On 12/17/2012 11:07 AM, Andrius Narbutas wrote:
Hello, (probably a bit long mail, but i will try to describe what i did or tried) using ASRock Z77 Pro3 motherboard with Z77 chipset, 4xSATA WDC WD1002FAEX-00Z3A0 drives, Debian Linux (basic installation, no X or other services). Problem: any intense I/O to disk causes system to crash. Easiest method (for me) to reproduce (100% so far) problem - just do mkfs.ext2 /dev/sdb3 (any failsystem will work, the same goes for `dd if=/dev/zero of=/dev/sdb bs=1M`, just a bit slower). Before crash inode creation slows down, for ~10 seconds, then stops at all (and crash immediately). What i tried:
My first thought would be that a power problem is a possibility. These kinds of setups with multiple HDs in a RAID setup are known to cause these issues in some cases if the PSU isn't adequate.
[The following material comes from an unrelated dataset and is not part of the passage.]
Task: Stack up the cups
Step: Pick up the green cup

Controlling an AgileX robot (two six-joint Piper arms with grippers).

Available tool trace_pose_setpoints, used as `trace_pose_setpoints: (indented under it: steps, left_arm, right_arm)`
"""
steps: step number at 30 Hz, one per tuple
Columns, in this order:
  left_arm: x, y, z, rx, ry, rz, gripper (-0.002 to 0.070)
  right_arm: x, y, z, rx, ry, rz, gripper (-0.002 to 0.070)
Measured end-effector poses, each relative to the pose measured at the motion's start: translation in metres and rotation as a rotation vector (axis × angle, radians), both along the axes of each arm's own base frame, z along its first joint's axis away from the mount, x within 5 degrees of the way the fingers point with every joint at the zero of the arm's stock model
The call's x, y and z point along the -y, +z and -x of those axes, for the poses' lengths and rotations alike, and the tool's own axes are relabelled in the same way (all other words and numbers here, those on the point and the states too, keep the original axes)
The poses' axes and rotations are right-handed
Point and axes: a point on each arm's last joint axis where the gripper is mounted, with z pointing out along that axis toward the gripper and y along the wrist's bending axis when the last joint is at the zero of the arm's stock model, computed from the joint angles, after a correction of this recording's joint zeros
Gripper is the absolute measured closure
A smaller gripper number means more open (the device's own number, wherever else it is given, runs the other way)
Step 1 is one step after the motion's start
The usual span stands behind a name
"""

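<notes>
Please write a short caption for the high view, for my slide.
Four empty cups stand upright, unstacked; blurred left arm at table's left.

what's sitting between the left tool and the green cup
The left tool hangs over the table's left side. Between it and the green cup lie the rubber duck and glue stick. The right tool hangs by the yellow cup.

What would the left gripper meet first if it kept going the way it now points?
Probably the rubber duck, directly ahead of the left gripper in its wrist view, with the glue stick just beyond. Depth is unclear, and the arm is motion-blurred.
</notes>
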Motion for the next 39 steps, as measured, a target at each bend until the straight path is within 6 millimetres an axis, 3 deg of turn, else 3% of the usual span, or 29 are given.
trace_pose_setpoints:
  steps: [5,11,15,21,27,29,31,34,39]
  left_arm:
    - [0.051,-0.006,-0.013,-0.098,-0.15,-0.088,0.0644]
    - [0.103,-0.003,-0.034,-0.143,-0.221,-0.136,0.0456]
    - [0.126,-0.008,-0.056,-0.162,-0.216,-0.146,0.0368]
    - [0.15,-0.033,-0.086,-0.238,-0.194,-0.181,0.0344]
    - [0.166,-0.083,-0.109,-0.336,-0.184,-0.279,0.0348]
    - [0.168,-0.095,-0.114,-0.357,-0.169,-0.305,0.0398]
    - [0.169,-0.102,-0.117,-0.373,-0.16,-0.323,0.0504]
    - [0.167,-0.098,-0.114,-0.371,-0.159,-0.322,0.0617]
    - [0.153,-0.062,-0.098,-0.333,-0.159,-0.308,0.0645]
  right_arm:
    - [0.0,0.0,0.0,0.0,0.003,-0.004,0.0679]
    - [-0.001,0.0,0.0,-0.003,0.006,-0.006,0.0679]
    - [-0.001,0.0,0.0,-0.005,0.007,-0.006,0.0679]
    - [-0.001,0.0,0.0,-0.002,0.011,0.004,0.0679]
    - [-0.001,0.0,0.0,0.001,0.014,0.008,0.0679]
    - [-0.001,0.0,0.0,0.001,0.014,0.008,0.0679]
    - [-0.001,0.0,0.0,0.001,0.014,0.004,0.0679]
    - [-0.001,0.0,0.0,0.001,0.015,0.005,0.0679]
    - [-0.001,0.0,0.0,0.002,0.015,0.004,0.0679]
It tends to show up in situations like this where all hard drives are maxed out with disk activity and they all pull their peak power at the same time - if the voltage dips too low you can get problems with the SATA link dropping, etc.
You might want to try running with only one or two disks powered up, or try moving disks to different power cables, etc. to see if that affects the problem.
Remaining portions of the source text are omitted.